(Raw data Opens)
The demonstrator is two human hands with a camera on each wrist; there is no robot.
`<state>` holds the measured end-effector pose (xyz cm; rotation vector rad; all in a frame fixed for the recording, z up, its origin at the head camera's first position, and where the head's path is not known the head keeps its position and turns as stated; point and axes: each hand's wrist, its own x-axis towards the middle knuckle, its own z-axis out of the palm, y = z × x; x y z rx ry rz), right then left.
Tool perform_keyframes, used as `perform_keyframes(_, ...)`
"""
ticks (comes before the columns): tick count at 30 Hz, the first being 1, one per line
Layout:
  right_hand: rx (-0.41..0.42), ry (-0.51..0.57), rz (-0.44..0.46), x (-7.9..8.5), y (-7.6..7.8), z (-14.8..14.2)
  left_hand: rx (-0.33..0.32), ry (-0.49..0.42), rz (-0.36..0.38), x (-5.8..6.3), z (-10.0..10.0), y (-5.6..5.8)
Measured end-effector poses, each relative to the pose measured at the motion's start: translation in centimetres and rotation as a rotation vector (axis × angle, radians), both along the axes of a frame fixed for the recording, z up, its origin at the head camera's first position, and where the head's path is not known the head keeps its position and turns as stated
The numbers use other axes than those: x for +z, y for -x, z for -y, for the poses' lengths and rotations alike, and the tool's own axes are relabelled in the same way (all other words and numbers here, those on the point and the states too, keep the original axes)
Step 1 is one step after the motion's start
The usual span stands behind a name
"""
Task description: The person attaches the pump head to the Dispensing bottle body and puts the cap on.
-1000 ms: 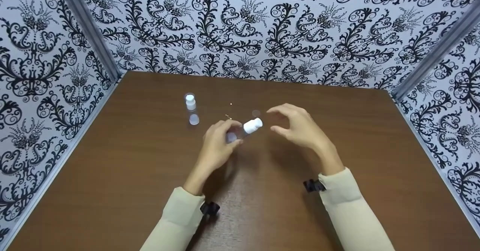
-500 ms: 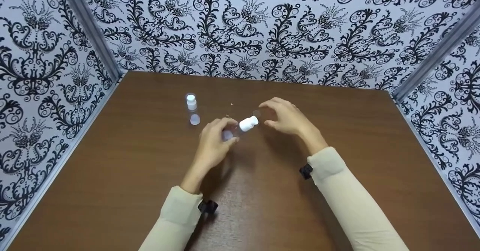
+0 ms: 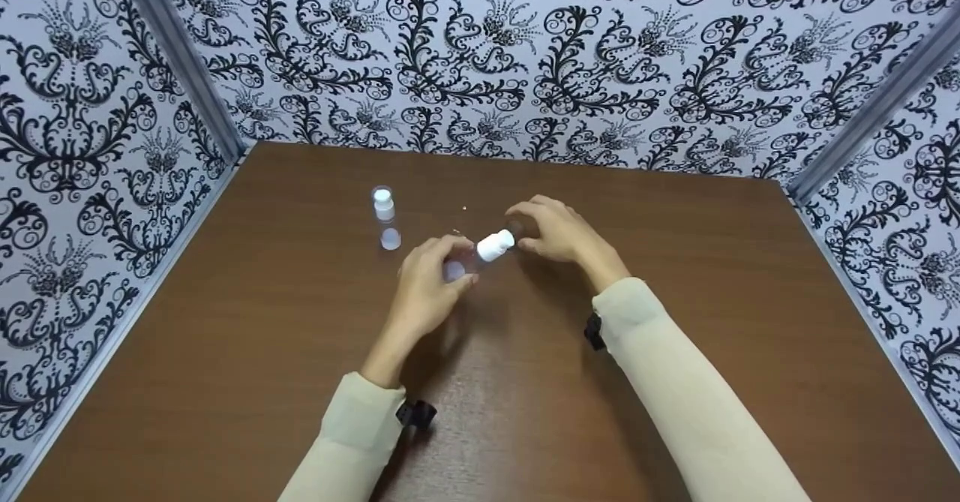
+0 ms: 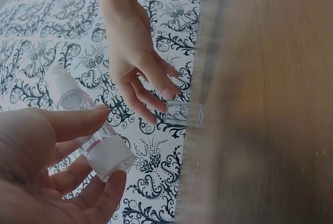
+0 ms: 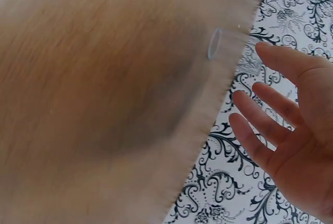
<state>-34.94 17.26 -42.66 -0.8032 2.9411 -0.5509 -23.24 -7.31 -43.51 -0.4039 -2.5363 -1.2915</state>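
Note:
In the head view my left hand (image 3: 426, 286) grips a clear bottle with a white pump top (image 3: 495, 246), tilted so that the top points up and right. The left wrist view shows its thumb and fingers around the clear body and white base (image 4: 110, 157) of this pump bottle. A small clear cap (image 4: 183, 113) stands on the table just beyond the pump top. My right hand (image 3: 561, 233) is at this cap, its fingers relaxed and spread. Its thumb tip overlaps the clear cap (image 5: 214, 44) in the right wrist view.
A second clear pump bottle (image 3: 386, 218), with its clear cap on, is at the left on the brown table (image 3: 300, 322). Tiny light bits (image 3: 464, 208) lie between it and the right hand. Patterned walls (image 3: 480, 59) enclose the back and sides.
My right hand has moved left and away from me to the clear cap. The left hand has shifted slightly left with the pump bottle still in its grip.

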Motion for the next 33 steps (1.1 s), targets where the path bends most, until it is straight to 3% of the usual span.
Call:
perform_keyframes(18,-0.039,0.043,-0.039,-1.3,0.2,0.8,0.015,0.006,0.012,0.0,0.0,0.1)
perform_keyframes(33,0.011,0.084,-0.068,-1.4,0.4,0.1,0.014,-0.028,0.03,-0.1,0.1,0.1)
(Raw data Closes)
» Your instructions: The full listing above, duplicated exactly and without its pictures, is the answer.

» Task answer:
The demonstrator is two human hands with a camera on each wrist; there is no robot.
`<state>` holds the measured end-effector pose (xyz cm; rotation vector rad; all in a frame fixed for the recording, z up, its origin at the head camera's first position, and where the head's path is not known the head keeps its position and turns as stated; point and axes: each hand's wrist, its own x-axis towards the middle knuckle, its own z-axis out of the palm, y = z × x; x y z rx ry rz), right then left.
Tool perform_keyframes, used as `perform_keyframes(_, ...)`
"""
ticks (comes before the columns): tick count at 30 Hz, the first being 1, one per line
Layout:
  right_hand: rx (-0.41..0.42), ry (-0.51..0.57), rz (-0.44..0.46), x (-7.9..8.5), y (-7.6..7.8), z (-14.8..14.2)
  left_hand: rx (-0.33..0.32), ry (-0.49..0.42), rz (-0.36..0.38), x (-5.8..6.3), z (-10.0..10.0), y (-5.6..5.8)
Measured end-effector poses, each relative to the pose measured at the motion's start: translation in centimetres and rotation as a rotation vector (axis × angle, radians), both along the axes of a frame fixed for the recording, z up, its origin at the head camera's first position, and where the head's path is not known the head keeps its position and turns as stated
The numbers use other axes than those: x for +z, y for -x, z for -y, for the poses' lengths and rotations alike, and the tool's own axes are relabelled in the same way (all other words and numbers here, those on the point and the states too, keep the original axes)
Step 1 is one step after the motion's start
The usual span stands behind a name
"""
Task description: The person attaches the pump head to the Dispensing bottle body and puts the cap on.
-1000 ms: 
-500 ms: 
+0 ms: 
+0 ms: 
+0 ms: 
<state>-34.94 17.26 -42.66 -0.8032 2.9411 -0.5509 -23.24 -7.31 -43.51 -0.4039 -2.5363 -1.2915</state>
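Note:
In the head view my left hand (image 3: 426, 286) grips a clear bottle with a white pump top (image 3: 495, 246), tilted so that the top points up and right. The left wrist view shows its thumb and fingers around the clear body and white base (image 4: 110, 157) of this pump bottle. A small clear cap (image 4: 183, 113) stands on the table just beyond the pump top. My right hand (image 3: 561, 233) is at this cap, its fingers relaxed and spread. Its thumb tip overlaps the clear cap (image 5: 214, 44) in the right wrist view.
A second clear pump bottle (image 3: 386, 218), with its clear cap on, is at the left on the brown table (image 3: 300, 322). Tiny light bits (image 3: 464, 208) lie between it and the right hand. Patterned walls (image 3: 480, 59) enclose the back and sides.
My right hand has moved left and away from me to the clear cap. The left hand has shifted slightly left with the pump bottle still in its grip.
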
Motion for the next 33 steps (1.1 s), targets where the path bends most, until it is straight to 3% of the usual span.
Call:
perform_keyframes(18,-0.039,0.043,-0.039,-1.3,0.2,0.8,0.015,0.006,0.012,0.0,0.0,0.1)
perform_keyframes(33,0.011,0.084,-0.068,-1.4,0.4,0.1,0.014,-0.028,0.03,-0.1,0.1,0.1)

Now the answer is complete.